Take a trip back in time—watch The Post's video that includes a 1975 promotion, "Off the Rails: See Metro go from shiny to shaky," that also promoted public transit. Commentary by Zachary M. Schrag, author of The Great Society Subway: A History of the Washington Metro (The Johns Hopkins University Press, 2006) and Douglas B. Feaver, Washington Post staff writer who covered the early years of the Metro system.
Metro’s failure-prone subway — once considered a transportation jewel — is mired in disrepair because the transit agency neglected to heed warnings that its aging equipment and poor safety culture would someday lead to chronic breakdowns and calamities. [See accompanying graphic article: "A complete guide to the major problems facing Metrorail."]
McCartney and Duggan indicate that America's second busiest subway, after New York's has entered a "death spiral".
Subway ridership, which increased annually for 13 years starting in 1996, is down 5 percent since 2010 and continues to fall, even as the region’s population grows. Metro has long blamed the decline on economic and social factors. But in October, for the first time, the agency acknowledged another reason: “the frequency of severe delays.”
The on-time rate for Metro trains, which hovered above 90 percent for most of 2012, was down to 84 percent last year because of “railcar, power and track equipment problems”...
What went wrong?
McCartney and Duggan begin with the era of birth. Unlike the older Boston and New York subways, "Metro was built with two tracks, not four as in New York — and with few pocket tracks, where trains can be parked out of the way — to hold down costs and minimize public disruption during the work."
It’s also a story about the agency’s early faith in automation — that computers would negate human error — which seemed to stunt the development of a safety culture, resulting in disasters.
They add that "the National Transportation Safety Board faulted Metro for overreliance on automation and neglecting safety procedures."
And it’s a story about money, about elected leaders unwilling to seek a special tax to pay for Metro, afraid of a voter backlash. It’s about a $3 billion-a-year agency without dedicated funding (unique among big U.S. transit systems) going hat in hand to the governments of Maryland, Virginia and the District, seeking annual operating subsidies from three jurisdictions.
Feaver, in the video, states, "The issues were always money. How do we keep the costs down. Every government has to kick (funds) in."

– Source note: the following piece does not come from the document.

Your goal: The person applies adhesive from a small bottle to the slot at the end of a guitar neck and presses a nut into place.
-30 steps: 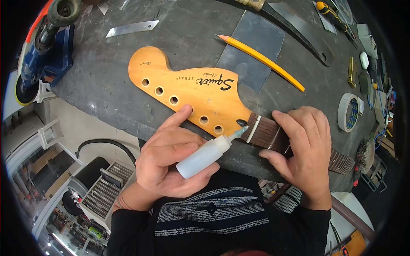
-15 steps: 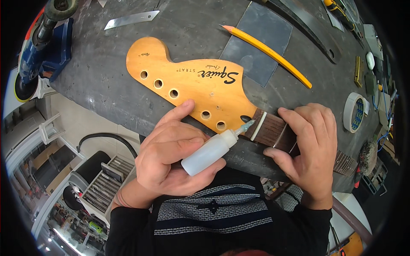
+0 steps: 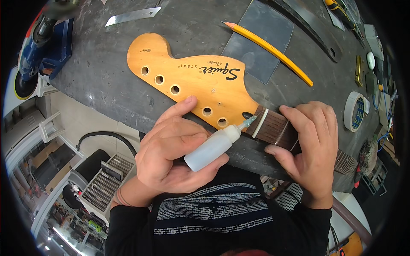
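Observation:
A guitar neck with an amber wooden headstock [image 3: 188,72] lies on the dark workbench, its round tuner holes along the near edge. My left hand [image 3: 166,155] is closed around a small translucent squeeze bottle [image 3: 209,150]. The bottle's narrow tip [image 3: 247,123] reaches to the headstock end of the fretboard, just beside the white nut [image 3: 260,123]; whether it touches is hard to tell. My left index finger rests on the headstock's edge. Past the nut, my right hand [image 3: 314,138] grips the dark fretboard [image 3: 273,128], thumb on the near side and fingers on the far side.
Beyond the headstock lie a yellow pencil [image 3: 273,53], a dark sheet of sandpaper [image 3: 256,40] and a loose cutter blade [image 3: 133,17]. A tape roll [image 3: 354,112] stands at the right. A blue machine [image 3: 38,55] with wheels is at the left bench edge.
The headstock and fretboard have tilted or shifted slightly upward and right in view. The bottle has moved a little to the right with my left hand; both grips are the same.

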`<state>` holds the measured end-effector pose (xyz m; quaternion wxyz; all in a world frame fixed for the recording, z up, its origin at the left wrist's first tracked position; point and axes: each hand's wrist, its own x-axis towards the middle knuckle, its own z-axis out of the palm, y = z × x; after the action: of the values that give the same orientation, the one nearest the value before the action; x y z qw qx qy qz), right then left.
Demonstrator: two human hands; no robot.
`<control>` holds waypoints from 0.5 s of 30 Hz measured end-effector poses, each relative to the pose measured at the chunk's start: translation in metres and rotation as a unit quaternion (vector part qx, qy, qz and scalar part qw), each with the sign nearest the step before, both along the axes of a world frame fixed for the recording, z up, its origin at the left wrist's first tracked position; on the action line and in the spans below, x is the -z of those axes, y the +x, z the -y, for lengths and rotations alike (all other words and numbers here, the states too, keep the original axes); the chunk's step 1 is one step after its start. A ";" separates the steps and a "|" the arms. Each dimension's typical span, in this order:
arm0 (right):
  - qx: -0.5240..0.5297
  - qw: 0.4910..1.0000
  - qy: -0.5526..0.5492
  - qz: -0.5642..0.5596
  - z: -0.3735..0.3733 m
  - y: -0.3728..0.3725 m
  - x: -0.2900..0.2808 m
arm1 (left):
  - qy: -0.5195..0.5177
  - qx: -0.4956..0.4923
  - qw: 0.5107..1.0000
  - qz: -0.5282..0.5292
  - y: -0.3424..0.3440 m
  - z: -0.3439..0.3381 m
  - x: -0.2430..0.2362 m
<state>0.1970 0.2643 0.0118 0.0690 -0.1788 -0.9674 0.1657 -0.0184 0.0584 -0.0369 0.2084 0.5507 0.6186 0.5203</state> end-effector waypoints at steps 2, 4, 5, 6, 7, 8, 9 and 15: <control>0.000 1.000 0.002 -0.002 0.000 0.000 0.001 | -0.001 0.001 1.000 -0.001 0.000 -0.001 -0.001; 0.000 1.000 0.002 -0.003 0.000 0.000 0.001 | -0.009 -0.001 1.000 -0.001 0.000 -0.001 -0.003; 0.000 1.000 0.002 -0.003 0.000 0.000 0.001 | -0.009 -0.001 1.000 -0.001 0.000 -0.001 -0.003; -0.002 1.000 0.002 -0.003 0.000 0.000 0.001 | -0.014 -0.001 1.000 -0.001 0.000 0.000 -0.004; -0.003 1.000 0.003 -0.003 -0.001 0.000 0.000 | -0.019 -0.002 1.000 0.000 0.000 0.000 -0.004; -0.003 1.000 0.003 -0.002 0.000 0.000 0.000 | -0.019 -0.001 1.000 0.000 0.000 0.000 -0.004; -0.002 1.000 0.003 -0.002 0.000 0.000 0.000 | -0.017 -0.003 1.000 0.003 0.000 0.000 -0.003; -0.002 1.000 0.002 0.000 0.000 0.000 0.000 | 0.009 -0.007 1.000 -0.013 -0.001 -0.006 -0.002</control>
<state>0.1969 0.2647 0.0116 0.0695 -0.1765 -0.9681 0.1637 -0.0194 0.0641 -0.0346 0.1921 0.5550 0.6200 0.5203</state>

The video ends with Schrag stating, "I think we do want (and) need Metro. I don't know how we are going to pay for Metro."
The Three Siblings
To understand Metro's problems, it may be helpful to look at its older and younger siblings. They are quite similar, even looking alike. Bay Area Rapid Transit (BART) opened four years earlier, in 1972. [Note Nixon and wife Pat in the photo in Michael Cabanatuan's 2012 (40-year-old birthday) SF Gate article on the Bay Area regional heavy rail system.]. While Bay Area transit advocates are quick to fault BART, the nation's fifth highest ridership subway after #3, Chicago and #4, Boston, per Wikipedia, for having non-standard gauge rail (a mistake not repeated by Metro), it does have dedicated funding from the original three Bay Area counties it serves, and goes to the voters for additional capital funding.
While suffering from electrical problems and the same two-track issues plaguing Metro, ridership is growing, "up 6 percent in FY2015 and 2.5 percent in the first six months of FY2016," according to The Registry.
And the younger sister, Metropolitan Atlanta Rapid Transit Authority (MARTA), which opened three years laters than Metro in 1979, has its own regional funding difficulties among the counties it serves. Watch for a November election in the city of Atlanta, but not the surrounding counties, "to increase their investment in MARTA by a half-penny sales tax for 40 years – adding to the penny it passed in 1971," according to an April post.